TASK ITEM
Return the data exactly, apart from leaving out the pictures.

SOURCE MATERIAL
..........

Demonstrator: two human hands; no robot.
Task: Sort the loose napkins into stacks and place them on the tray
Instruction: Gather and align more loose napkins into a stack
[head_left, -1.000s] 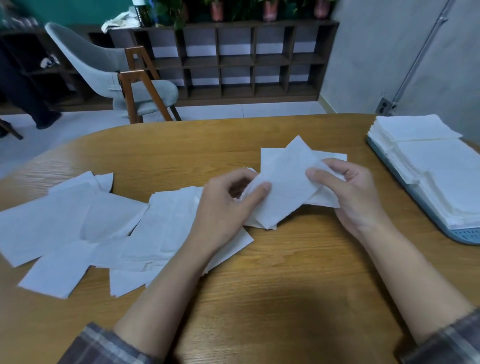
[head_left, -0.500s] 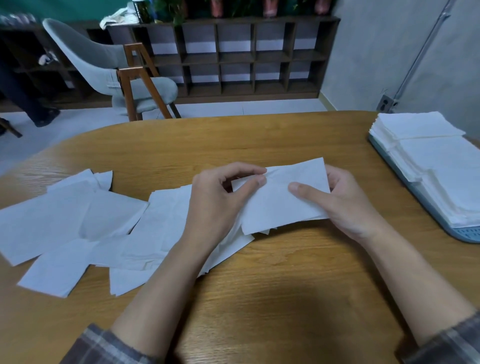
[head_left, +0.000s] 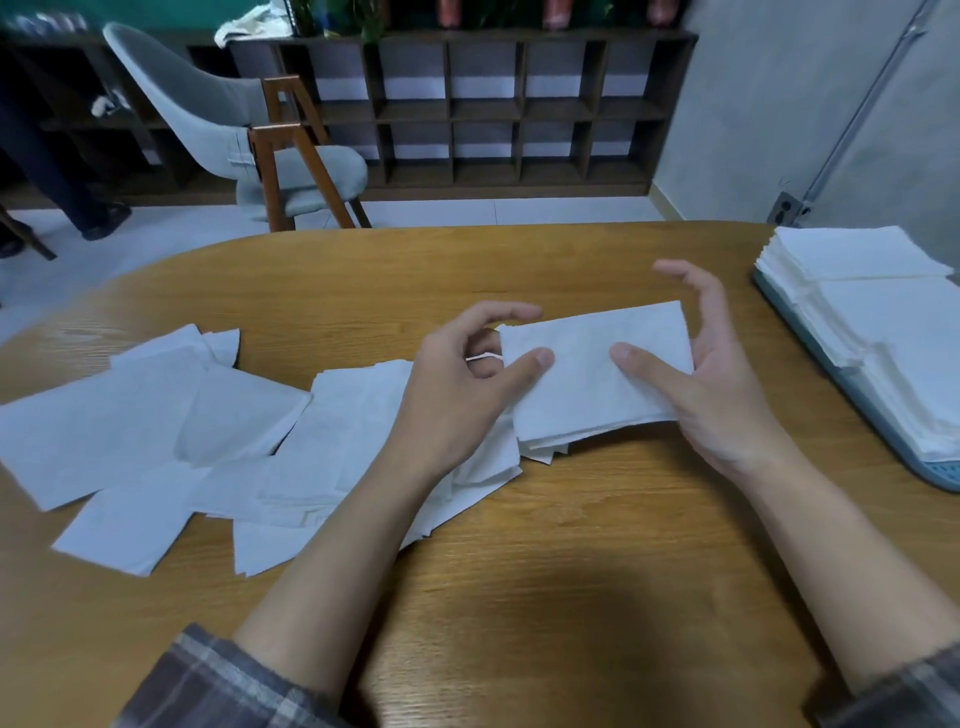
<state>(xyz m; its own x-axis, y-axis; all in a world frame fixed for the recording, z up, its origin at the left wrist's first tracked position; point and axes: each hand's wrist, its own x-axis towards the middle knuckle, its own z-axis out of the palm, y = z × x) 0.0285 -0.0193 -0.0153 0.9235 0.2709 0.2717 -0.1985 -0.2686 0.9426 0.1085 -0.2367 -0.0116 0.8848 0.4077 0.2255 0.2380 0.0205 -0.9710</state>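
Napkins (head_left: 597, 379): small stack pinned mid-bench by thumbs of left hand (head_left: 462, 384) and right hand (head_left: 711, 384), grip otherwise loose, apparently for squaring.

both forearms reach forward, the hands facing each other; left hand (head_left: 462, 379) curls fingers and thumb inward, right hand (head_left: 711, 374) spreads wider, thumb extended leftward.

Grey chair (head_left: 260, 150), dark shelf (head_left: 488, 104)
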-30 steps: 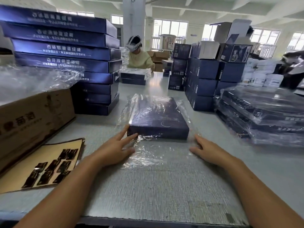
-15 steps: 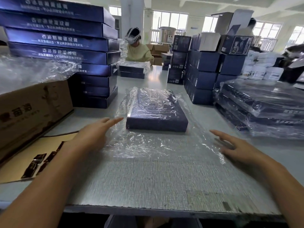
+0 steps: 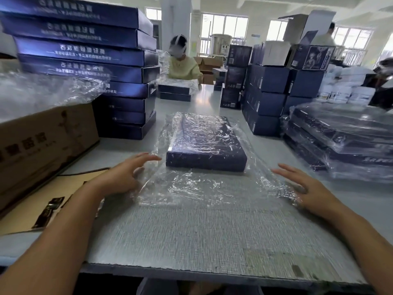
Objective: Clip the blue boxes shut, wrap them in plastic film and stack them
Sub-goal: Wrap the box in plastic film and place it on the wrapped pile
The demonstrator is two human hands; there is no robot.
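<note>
Wrapping step: flat dark-blue cardboard box [image 3: 206, 143], mid-table on grey woven mat [image 3: 202, 235], lies under crinkled clear plastic film [image 3: 202, 188], left hand [image 3: 121, 177] and right hand [image 3: 306, 188] resting spread-fingered on its side edges, gripping nothing; next move likely calls for tucking the loose near flap snug.

One flat dark-blue cardboard box [image 3: 206, 143] is counted, with one sheet of clear plastic film [image 3: 202, 188]. Two hands are seen: the left hand [image 3: 121, 177] and the right hand [image 3: 304, 188]. One pile of eight flat blue boxes [image 3: 85, 56] and one brown cardboard carton [image 3: 42, 141] are counted.
</note>
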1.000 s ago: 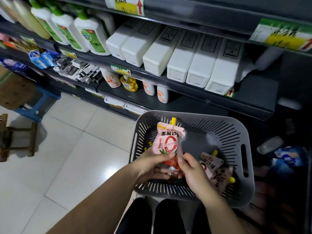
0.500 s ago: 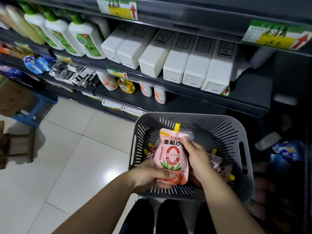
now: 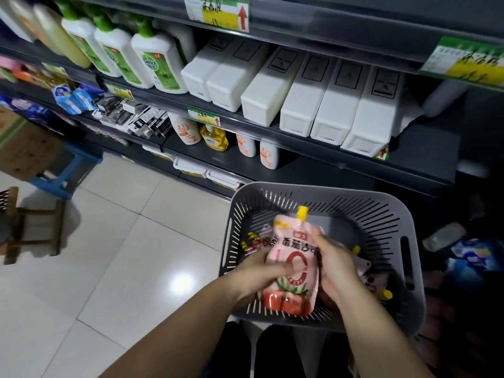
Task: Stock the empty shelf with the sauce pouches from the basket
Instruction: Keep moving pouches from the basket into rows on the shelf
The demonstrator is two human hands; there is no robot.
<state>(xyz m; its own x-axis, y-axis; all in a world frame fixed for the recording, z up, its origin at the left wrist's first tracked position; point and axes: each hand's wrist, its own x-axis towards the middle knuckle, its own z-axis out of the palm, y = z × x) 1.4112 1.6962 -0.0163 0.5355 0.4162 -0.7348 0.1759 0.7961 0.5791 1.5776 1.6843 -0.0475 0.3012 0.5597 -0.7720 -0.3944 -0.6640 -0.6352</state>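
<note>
Both hands are low in the head view, right over the grey slotted basket (image 3: 395, 214). Left hand (image 3: 256, 271) holds the pink sauce pouch (image 3: 293, 268) from its left side, with the thumb lying across the front, over the red ring. Right hand (image 3: 334, 264) holds the same pouch on its right edge, fingers curled round behind it. So the pouch sits between the two hands, standing up, with its yellow cap (image 3: 302, 212) at the top, above both hands.

More pouches (image 3: 368, 279) lie flat in the basket, just under and to the right of the right hand. A few more (image 3: 257, 241) peek out by the left hand.

Behind the basket is the dark shelf (image 3: 313, 170). Some small white and orange bottles (image 3: 268, 155) stand on its left part, and the part nearest the basket is bare. One shelf up, white boxes (image 3: 327, 105) stand in a row. Beside them, to the left, are green-topped soap bottles (image 3: 156, 64). White floor tiles (image 3: 122, 241) shine on the left.
</note>
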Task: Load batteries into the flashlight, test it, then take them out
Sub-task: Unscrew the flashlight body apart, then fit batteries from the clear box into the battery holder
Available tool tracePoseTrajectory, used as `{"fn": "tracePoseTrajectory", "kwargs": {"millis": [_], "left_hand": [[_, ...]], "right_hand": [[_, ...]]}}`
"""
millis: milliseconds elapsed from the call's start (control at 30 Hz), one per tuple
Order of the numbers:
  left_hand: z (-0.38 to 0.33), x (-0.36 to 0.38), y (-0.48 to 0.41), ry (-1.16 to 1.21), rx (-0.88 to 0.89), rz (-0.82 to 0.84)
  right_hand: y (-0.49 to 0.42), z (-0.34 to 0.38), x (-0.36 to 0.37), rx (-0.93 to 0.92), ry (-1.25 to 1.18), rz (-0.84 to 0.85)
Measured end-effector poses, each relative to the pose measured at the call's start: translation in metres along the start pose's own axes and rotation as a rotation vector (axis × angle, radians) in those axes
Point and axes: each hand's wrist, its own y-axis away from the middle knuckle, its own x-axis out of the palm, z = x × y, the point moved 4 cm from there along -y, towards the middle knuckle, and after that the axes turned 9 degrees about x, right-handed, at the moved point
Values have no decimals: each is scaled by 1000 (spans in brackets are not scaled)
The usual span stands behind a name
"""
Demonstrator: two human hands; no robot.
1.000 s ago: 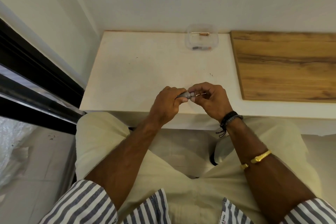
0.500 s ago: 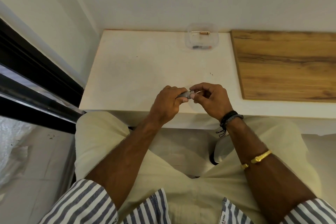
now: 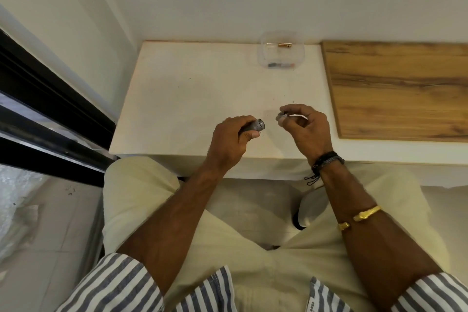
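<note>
My left hand (image 3: 229,140) is wrapped around the grey flashlight body (image 3: 256,125), whose open round end points right. My right hand (image 3: 305,128) pinches the flashlight's small grey cap (image 3: 281,116) between thumb and fingertips, a short gap to the right of the body. Both hands hover over the front of the white table (image 3: 202,94). At the table's back edge stands a clear plastic box (image 3: 280,51) with a copper-topped battery (image 3: 284,45) and another small battery (image 3: 281,65) inside.
A wooden board (image 3: 397,88) lies on the right part of the table. A white wall runs behind, and a dark window frame (image 3: 45,114) stands at the left. My knees in pale trousers sit under the table's front edge.
The hands were joined on the flashlight; now they have parted, the right hand carrying the cap off to the right and the left hand keeping the body.
</note>
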Motion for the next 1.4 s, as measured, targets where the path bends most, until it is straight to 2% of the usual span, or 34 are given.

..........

RESPONSE TO THIS TASK
Demonstrator: two human hands; no robot.
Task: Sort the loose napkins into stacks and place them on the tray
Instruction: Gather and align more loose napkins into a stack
[head_left, -1.000s] 
[head_left, -0.500s] 
[head_left, +0.000s] 
<state>(xyz m; its own x-axis, y-axis; all in a world frame fixed for the recording, z up, its origin at the left wrist's first tracked position; point and axes: each hand's wrist, its own x-axis towards the middle knuckle, its own z-axis out of the palm, y = z × x) 0.0285 -0.0193 -0.0153 0.9235 0.2709 0.2717 -0.1985 -0.2686 0.9426 0.1085 -0.2367 -0.0116 0.8848 0.4077 0.2255 0.2380 0.0205 -0.9710</state>
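Napkins (head_left: 597, 379): small stack pinned mid-bench by thumbs of left hand (head_left: 462, 384) and right hand (head_left: 711, 384), grip otherwise loose, apparently for squaring.

both forearms reach forward, the hands facing each other; left hand (head_left: 462, 379) curls fingers and thumb inward, right hand (head_left: 711, 374) spreads wider, thumb extended leftward.

Grey chair (head_left: 260, 150), dark shelf (head_left: 488, 104)
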-30 steps: 
-15 steps: 
+0 steps: 
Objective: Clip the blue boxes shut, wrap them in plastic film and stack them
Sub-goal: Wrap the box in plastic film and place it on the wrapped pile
The demonstrator is two human hands; there is no robot.
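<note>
Wrapping step: flat dark-blue cardboard box [image 3: 206, 143], mid-table on grey woven mat [image 3: 202, 235], lies under crinkled clear plastic film [image 3: 202, 188], left hand [image 3: 121, 177] and right hand [image 3: 306, 188] resting spread-fingered on its side edges, gripping nothing; next move likely calls for tucking the loose near flap snug.

One flat dark-blue cardboard box [image 3: 206, 143] is counted, with one sheet of clear plastic film [image 3: 202, 188]. Two hands are seen: the left hand [image 3: 121, 177] and the right hand [image 3: 304, 188]. One pile of eight flat blue boxes [image 3: 85, 56] and one brown cardboard carton [image 3: 42, 141] are counted.
</note>
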1.000 s ago: 
0.500 s ago: 
now: 
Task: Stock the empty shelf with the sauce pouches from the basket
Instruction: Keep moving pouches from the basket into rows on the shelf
The demonstrator is two human hands; there is no robot.
<state>(xyz m; its own x-axis, y-axis; all in a world frame fixed for the recording, z up, its origin at the left wrist's first tracked position; point and axes: each hand's wrist, its own x-axis towards the middle knuckle, its own z-axis out of the palm, y = z × x) 1.4112 1.6962 -0.0163 0.5355 0.4162 -0.7348 0.1759 0.7961 0.5791 1.5776 1.6843 -0.0475 0.3012 0.5597 -0.7720 -0.3944 -0.6640 -0.6352</state>
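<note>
Both hands are low in the head view, right over the grey slotted basket (image 3: 395, 214). Left hand (image 3: 256, 271) holds the pink sauce pouch (image 3: 293, 268) from its left side, with the thumb lying across the front, over the red ring. Right hand (image 3: 334, 264) holds the same pouch on its right edge, fingers curled round behind it. So the pouch sits between the two hands, standing up, with its yellow cap (image 3: 302, 212) at the top, above both hands.

More pouches (image 3: 368, 279) lie flat in the basket, just under and to the right of the right hand. A few more (image 3: 257, 241) peek out by the left hand.

Behind the basket is the dark shelf (image 3: 313, 170). Some small white and orange bottles (image 3: 268, 155) stand on its left part, and the part nearest the basket is bare. One shelf up, white boxes (image 3: 327, 105) stand in a row. Beside them, to the left, are green-topped soap bottles (image 3: 156, 64). White floor tiles (image 3: 122, 241) shine on the left.
</note>
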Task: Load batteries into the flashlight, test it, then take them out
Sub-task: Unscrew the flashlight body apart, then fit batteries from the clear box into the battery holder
Available tool tracePoseTrajectory, used as `{"fn": "tracePoseTrajectory", "kwargs": {"millis": [_], "left_hand": [[_, ...]], "right_hand": [[_, ...]]}}`
"""
millis: milliseconds elapsed from the call's start (control at 30 Hz), one per tuple
Order of the numbers:
  left_hand: z (-0.38 to 0.33), x (-0.36 to 0.38), y (-0.48 to 0.41), ry (-1.16 to 1.21), rx (-0.88 to 0.89), rz (-0.82 to 0.84)
  right_hand: y (-0.49 to 0.42), z (-0.34 to 0.38), x (-0.36 to 0.37), rx (-0.93 to 0.92), ry (-1.25 to 1.18), rz (-0.84 to 0.85)
Measured end-effector poses, each relative to the pose measured at the call's start: translation in metres along the start pose's own axes and rotation as a rotation vector (axis × angle, radians) in those axes
Point and axes: each hand's wrist, its own y-axis away from the middle knuckle, its own x-axis out of the palm, z = x × y, the point moved 4 cm from there along -y, towards the middle knuckle, and after that the axes turned 9 degrees about x, right-handed, at the moved point
Values have no decimals: each is scaled by 1000 (spans in brackets are not scaled)
The usual span stands behind a name
"""
Demonstrator: two human hands; no robot.
1.000 s ago: 
0.500 s ago: 
now: 
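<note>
My left hand (image 3: 229,140) is wrapped around the grey flashlight body (image 3: 256,125), whose open round end points right. My right hand (image 3: 305,128) pinches the flashlight's small grey cap (image 3: 281,116) between thumb and fingertips, a short gap to the right of the body. Both hands hover over the front of the white table (image 3: 202,94). At the table's back edge stands a clear plastic box (image 3: 280,51) with a copper-topped battery (image 3: 284,45) and another small battery (image 3: 281,65) inside.
A wooden board (image 3: 397,88) lies on the right part of the table. A white wall runs behind, and a dark window frame (image 3: 45,114) stands at the left. My knees in pale trousers sit under the table's front edge.
The hands were joined on the flashlight; now they have parted, the right hand carrying the cap off to the right and the left hand keeping the body.
</note>
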Motion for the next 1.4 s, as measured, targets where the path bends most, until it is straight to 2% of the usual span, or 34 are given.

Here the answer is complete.